What you need to do:
Count the lines below that contain the word "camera" and give only that number.

Input records:
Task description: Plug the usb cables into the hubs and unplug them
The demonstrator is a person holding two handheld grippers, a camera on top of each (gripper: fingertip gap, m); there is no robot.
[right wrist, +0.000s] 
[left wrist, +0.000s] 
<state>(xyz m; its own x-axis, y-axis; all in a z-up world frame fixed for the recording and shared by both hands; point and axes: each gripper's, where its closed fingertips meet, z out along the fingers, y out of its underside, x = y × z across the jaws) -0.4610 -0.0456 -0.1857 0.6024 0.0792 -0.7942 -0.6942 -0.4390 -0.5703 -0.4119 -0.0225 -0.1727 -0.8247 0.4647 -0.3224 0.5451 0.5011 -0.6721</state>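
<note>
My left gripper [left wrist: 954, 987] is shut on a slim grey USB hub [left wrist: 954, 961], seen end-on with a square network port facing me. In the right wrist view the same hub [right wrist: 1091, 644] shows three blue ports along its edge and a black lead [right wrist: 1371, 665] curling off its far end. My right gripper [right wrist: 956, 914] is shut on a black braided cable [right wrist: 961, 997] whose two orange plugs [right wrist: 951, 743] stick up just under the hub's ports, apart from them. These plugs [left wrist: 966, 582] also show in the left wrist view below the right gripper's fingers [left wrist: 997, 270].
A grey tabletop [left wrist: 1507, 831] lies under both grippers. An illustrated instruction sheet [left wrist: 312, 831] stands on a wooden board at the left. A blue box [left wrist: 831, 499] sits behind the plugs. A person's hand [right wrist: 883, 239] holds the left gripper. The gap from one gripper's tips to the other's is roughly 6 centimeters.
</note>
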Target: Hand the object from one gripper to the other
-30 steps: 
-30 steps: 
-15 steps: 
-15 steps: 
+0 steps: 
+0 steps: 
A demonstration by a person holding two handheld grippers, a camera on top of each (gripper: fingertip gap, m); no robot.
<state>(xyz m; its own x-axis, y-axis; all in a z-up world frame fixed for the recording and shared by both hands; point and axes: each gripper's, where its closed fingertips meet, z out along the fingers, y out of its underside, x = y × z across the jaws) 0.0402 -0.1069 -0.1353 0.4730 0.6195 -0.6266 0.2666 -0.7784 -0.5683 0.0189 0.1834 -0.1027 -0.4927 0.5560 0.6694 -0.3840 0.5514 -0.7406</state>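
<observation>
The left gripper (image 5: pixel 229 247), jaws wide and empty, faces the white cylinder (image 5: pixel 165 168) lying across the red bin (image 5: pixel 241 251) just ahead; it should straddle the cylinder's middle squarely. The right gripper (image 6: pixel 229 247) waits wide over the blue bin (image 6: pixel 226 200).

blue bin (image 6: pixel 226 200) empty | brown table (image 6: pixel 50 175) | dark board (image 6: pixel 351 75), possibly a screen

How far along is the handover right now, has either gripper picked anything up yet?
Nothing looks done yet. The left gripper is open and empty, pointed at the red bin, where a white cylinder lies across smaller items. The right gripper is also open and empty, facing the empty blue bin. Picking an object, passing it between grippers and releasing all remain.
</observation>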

Written response:
2